§ **Exercise details**:
Your output should be the entries below, exact in every detail.

(Extracted records)
┄┄┄┄┄┄

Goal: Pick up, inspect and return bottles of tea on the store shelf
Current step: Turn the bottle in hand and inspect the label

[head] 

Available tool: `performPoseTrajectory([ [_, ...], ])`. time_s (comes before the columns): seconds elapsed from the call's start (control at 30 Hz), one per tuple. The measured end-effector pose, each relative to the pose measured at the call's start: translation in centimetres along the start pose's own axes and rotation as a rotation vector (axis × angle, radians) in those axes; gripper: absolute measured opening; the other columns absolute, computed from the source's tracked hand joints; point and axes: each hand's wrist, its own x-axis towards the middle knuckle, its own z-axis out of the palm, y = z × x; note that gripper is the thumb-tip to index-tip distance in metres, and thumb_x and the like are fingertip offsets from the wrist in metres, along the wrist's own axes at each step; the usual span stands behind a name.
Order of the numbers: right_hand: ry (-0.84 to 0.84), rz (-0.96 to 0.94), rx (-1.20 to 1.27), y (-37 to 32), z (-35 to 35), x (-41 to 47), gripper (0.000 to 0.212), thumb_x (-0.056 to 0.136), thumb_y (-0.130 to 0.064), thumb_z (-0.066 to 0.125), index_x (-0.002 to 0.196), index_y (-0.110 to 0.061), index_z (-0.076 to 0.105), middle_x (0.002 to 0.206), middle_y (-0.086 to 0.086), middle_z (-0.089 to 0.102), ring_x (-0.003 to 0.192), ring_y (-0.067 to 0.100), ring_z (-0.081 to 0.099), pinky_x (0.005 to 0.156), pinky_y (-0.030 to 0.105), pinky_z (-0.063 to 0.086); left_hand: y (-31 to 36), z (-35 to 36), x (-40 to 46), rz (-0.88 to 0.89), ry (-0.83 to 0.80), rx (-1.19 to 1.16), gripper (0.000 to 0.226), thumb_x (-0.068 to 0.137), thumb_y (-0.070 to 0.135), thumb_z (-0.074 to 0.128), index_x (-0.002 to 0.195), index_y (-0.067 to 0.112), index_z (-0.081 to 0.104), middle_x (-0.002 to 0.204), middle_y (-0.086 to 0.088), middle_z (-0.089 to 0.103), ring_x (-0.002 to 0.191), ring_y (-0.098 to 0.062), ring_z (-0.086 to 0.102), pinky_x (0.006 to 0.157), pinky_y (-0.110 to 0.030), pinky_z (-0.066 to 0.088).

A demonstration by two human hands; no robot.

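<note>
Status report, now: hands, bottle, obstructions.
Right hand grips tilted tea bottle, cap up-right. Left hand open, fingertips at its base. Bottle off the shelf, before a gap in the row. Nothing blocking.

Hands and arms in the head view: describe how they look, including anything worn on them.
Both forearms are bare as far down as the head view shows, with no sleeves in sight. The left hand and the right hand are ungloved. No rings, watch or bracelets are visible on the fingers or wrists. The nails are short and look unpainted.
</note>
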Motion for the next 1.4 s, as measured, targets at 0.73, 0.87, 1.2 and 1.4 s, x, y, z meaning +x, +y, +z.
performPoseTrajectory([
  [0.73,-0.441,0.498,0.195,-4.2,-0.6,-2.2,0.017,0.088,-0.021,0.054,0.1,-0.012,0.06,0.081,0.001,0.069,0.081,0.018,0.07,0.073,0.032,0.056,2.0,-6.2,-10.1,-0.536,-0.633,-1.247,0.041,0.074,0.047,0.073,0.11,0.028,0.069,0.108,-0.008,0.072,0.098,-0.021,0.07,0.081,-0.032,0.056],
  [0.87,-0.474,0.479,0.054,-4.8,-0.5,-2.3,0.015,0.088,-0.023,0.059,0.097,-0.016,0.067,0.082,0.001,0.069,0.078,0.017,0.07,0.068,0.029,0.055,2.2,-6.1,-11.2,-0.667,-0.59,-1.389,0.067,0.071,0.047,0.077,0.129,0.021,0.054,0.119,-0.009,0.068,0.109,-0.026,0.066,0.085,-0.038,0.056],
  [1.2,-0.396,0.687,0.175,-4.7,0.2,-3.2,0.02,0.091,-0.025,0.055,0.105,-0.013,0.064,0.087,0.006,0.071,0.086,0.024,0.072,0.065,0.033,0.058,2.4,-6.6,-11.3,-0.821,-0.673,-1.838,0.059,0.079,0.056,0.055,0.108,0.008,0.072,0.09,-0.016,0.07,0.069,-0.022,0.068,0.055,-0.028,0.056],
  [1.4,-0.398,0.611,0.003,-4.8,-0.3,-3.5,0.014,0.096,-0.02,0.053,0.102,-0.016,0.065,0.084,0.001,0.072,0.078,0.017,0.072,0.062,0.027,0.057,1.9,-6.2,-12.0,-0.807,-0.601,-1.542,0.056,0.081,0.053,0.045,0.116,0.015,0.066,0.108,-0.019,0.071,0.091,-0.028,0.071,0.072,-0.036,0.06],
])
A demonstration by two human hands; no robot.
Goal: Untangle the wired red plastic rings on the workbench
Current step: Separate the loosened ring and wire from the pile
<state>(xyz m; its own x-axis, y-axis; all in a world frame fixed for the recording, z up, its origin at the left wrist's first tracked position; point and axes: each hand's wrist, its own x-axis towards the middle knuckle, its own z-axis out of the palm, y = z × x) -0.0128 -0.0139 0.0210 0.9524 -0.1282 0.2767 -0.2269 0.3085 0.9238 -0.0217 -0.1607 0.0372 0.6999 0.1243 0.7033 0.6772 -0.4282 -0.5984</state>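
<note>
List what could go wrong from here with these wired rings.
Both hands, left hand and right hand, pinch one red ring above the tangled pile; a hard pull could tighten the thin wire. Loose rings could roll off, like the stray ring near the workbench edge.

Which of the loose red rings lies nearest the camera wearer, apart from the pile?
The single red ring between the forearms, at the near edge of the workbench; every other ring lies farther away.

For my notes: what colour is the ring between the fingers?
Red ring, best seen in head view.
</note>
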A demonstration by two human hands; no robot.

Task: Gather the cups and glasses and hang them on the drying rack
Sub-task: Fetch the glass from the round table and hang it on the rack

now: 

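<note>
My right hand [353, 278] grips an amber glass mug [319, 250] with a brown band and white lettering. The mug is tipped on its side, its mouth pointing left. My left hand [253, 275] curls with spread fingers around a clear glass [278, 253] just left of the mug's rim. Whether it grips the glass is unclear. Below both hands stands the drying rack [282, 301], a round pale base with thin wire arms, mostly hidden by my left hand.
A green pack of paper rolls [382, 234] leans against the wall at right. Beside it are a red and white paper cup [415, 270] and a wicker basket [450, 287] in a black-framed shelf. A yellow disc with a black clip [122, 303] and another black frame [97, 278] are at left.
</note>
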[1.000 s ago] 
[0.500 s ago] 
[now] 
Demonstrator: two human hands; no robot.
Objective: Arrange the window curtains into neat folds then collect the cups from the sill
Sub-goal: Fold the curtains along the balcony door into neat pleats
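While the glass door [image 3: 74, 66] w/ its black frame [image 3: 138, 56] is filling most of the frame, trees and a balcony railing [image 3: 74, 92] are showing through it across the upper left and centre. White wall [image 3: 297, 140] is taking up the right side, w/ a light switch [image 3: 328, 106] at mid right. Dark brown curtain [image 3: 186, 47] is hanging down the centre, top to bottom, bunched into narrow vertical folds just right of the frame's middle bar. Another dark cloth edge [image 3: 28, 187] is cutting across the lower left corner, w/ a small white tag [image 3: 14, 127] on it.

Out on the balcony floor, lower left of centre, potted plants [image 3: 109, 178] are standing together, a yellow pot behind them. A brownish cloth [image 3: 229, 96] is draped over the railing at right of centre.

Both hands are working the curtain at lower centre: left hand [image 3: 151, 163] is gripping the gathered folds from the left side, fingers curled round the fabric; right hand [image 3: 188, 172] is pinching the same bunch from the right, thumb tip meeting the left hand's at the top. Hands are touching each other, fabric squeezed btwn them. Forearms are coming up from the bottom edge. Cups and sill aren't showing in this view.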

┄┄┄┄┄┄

§ **Worked solution**:
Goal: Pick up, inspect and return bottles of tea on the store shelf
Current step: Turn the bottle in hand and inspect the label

[head] 

Available tool: `performPoseTrajectory([ [_, ...], ])`. time_s (comes before the columns): seconds elapsed from the call's start (control at 30 Hz), one per tuple. The measured end-effector pose, each relative to the pose measured at the call's start: translation in centimetres along the start pose's own axes and rotation as a rotation vector (axis × angle, radians) in those axes; gripper: absolute measured opening; the other columns absolute, computed from the source's tracked hand joints; point and axes: each hand's wrist, its own x-axis towards the middle knuckle, its own z-axis out of the palm, y = z × x; note that gripper is the thumb-tip to index-tip distance in metres, and thumb_x and the like are fingertip offsets from the wrist in metres, along the wrist's own axes at each step; the usual span stands behind a name.
Order of the numbers: right_hand: ry (-0.84 to 0.84), rz (-0.96 to 0.94), rx (-1.20 to 1.27), y (-37 to 32), z (-35 to 35), x (-41 to 47), gripper (0.000 to 0.212), thumb_x (-0.056 to 0.136), thumb_y (-0.130 to 0.064), thumb_z (-0.066 to 0.125), index_x (-0.002 to 0.196), index_y (-0.110 to 0.061), index_z (-0.076 to 0.105), middle_x (0.002 to 0.206), middle_y (-0.086 to 0.086), middle_z (-0.089 to 0.102), ring_x (-0.003 to 0.192), ring_y (-0.067 to 0.100), ring_z (-0.081 to 0.099), pinky_x (0.005 to 0.156), pinky_y (-0.030 to 0.105), pinky_z (-0.063 to 0.086); left_hand: y (-31 to 36), z (-35 to 36), x (-40 to 46), rz (-0.88 to 0.89), ry (-0.83 to 0.80), rx (-1.19 to 1.16), gripper (0.000 to 0.226), thumb_x (-0.068 to 0.137), thumb_y (-0.070 to 0.135), thumb_z (-0.074 to 0.128), index_x (-0.002 to 0.195), index_y (-0.067 to 0.112), index_z (-0.081 to 0.104), middle_x (-0.002 to 0.204), middle_y (-0.086 to 0.088), middle_z (-0.089 to 0.103), ring_x (-0.002 to 0.191), ring_y (-0.098 to 0.062), ring_z (-0.086 to 0.102), pinky_x (0.006 to 0.157), pinky_y (-0.110 to 0.030), pinky_z (-0.066 to 0.088).

A demonstration by two human hands; no robot.

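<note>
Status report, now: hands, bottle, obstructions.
Right hand grips tilted tea bottle, cap up-right. Left hand open, fingertips at its base. Bottle off the shelf, before a gap in the row. Nothing blocking.

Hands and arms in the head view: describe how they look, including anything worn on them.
Both forearms are bare as far down as the head view shows, with no sleeves in sight. The left hand and the right hand are ungloved. No rings, watch or bracelets are visible on the fingers or wrists. The nails are short and look unpainted.
</note>
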Motion for the next 1.4 s, as measured, targets at 0.73, 0.87, 1.2 and 1.4 s, x, y, z meaning +x, +y, +z.
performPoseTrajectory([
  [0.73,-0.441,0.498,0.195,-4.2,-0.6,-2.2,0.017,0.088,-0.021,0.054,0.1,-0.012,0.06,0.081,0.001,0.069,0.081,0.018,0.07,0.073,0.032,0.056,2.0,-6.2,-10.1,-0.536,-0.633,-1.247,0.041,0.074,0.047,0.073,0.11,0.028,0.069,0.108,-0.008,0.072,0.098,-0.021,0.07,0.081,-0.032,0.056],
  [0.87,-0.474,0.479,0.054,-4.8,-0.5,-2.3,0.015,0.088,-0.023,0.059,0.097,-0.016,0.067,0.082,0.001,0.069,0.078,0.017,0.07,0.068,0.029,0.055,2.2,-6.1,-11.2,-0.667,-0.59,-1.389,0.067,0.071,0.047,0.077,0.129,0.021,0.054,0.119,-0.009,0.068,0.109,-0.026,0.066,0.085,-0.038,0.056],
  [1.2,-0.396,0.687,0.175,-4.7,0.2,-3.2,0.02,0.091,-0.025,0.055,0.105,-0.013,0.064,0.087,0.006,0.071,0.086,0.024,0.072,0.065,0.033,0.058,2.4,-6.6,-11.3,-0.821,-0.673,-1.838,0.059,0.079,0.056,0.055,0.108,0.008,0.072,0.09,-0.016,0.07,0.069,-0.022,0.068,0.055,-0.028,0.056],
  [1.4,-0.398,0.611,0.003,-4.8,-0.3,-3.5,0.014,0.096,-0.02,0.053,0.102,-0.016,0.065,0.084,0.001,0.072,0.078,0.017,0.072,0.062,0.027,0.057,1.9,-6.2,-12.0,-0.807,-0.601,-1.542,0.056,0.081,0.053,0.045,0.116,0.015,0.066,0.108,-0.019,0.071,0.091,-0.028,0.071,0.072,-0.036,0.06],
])
A demonstration by two human hands; no robot.
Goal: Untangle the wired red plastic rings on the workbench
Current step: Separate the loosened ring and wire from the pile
<state>(xyz m; its own x-axis, y-axis; all in a world frame fixed for the recording, z up, its origin at the left wrist's first tracked position; point and axes: each hand's wrist, its own x-axis towards the middle knuckle, its own z-axis out of the palm, y = z × x) -0.0128 -0.0139 0.0210 0.9524 -0.1282 0.2767 -0.2269 0.3085 0.9238 -0.0217 -0.1607 0.0372 0.6999 0.1243 0.7033 0.6772 -0.4282 -0.5984</state>
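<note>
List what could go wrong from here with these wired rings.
Both hands, left hand and right hand, pinch one red ring above the tangled pile; a hard pull could tighten the thin wire. Loose rings could roll off, like the stray ring near the workbench edge.

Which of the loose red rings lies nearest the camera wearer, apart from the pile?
The single red ring between the forearms, at the near edge of the workbench; every other ring lies farther away.

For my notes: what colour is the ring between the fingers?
Red ring, best seen in head view.
</note>
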A demonstration by two human hands; no robot.

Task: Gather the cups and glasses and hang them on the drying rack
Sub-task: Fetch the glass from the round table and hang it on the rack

now: 

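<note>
My right hand [353, 278] grips an amber glass mug [319, 250] with a brown band and white lettering. The mug is tipped on its side, its mouth pointing left. My left hand [253, 275] curls with spread fingers around a clear glass [278, 253] just left of the mug's rim. Whether it grips the glass is unclear. Below both hands stands the drying rack [282, 301], a round pale base with thin wire arms, mostly hidden by my left hand.
A green pack of paper rolls [382, 234] leans against the wall at right. Beside it are a red and white paper cup [415, 270] and a wicker basket [450, 287] in a black-framed shelf. A yellow disc with a black clip [122, 303] and another black frame [97, 278] are at left.
</note>
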[1.000 s ago] 
[0.500 s ago] 
[now] 
Demonstrator: two human hands; no robot.
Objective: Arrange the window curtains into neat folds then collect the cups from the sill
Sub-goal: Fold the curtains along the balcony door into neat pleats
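While the glass door [image 3: 74, 66] w/ its black frame [image 3: 138, 56] is filling most of the frame, trees and a balcony railing [image 3: 74, 92] are showing through it across the upper left and centre. White wall [image 3: 297, 140] is taking up the right side, w/ a light switch [image 3: 328, 106] at mid right. Dark brown curtain [image 3: 186, 47] is hanging down the centre, top to bottom, bunched into narrow vertical folds just right of the frame's middle bar. Another dark cloth edge [image 3: 28, 187] is cutting across the lower left corner, w/ a small white tag [image 3: 14, 127] on it.

Out on the balcony floor, lower left of centre, potted plants [image 3: 109, 178] are standing together, a yellow pot behind them. A brownish cloth [image 3: 229, 96] is draped over the railing at right of centre.

Both hands are working the curtain at lower centre: left hand [image 3: 151, 163] is gripping the gathered folds from the left side, fingers curled round the fabric; right hand [image 3: 188, 172] is pinching the same bunch from the right, thumb tip meeting the left hand's at the top. Hands are touching each other, fabric squeezed btwn them. Forearms are coming up from the bottom edge. Cups and sill aren't showing in this view.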

Nothing further remains in this exercise.